• [REQUIRED WORK]:
Look through the material below and count the lines that hold "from". Give that number by itself.

#### RECORDED INFORMATION

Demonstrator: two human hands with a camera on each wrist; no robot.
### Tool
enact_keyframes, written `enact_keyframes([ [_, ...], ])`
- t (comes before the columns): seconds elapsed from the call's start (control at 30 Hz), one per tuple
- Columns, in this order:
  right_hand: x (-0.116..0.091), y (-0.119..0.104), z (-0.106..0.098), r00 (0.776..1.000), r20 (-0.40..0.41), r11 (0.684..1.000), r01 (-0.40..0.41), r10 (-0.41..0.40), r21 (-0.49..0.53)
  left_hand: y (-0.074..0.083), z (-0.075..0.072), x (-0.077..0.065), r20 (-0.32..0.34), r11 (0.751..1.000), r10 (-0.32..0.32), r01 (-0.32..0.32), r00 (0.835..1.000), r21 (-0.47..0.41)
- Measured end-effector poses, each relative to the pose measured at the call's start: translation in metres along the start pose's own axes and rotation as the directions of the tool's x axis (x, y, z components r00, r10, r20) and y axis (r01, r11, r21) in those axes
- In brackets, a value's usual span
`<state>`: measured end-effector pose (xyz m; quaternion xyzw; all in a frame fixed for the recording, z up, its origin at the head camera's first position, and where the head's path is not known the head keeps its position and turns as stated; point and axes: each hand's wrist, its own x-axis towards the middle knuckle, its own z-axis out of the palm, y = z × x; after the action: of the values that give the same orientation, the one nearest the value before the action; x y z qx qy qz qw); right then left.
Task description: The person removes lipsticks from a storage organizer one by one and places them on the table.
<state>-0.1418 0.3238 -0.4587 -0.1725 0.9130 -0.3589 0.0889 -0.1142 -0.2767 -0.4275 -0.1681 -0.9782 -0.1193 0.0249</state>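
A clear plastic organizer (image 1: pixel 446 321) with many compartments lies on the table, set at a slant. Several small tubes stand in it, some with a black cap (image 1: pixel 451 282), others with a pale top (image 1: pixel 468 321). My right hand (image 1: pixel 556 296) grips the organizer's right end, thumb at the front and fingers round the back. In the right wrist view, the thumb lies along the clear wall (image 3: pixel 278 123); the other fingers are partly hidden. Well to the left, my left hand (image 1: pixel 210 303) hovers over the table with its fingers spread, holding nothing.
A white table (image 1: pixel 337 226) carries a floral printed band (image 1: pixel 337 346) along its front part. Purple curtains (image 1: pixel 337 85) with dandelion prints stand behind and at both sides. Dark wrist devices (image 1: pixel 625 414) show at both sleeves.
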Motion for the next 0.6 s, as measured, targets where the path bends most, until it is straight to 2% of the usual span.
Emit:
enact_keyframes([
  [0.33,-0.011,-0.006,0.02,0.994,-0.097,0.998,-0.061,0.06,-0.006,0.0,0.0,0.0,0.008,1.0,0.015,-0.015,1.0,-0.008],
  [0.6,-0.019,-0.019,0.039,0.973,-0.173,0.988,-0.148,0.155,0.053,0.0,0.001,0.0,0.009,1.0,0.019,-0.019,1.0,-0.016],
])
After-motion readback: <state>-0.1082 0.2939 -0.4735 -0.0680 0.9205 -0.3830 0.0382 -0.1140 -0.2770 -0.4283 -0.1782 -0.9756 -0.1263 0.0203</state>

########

• [RESPONSE FOR THIS EXERCISE]:
2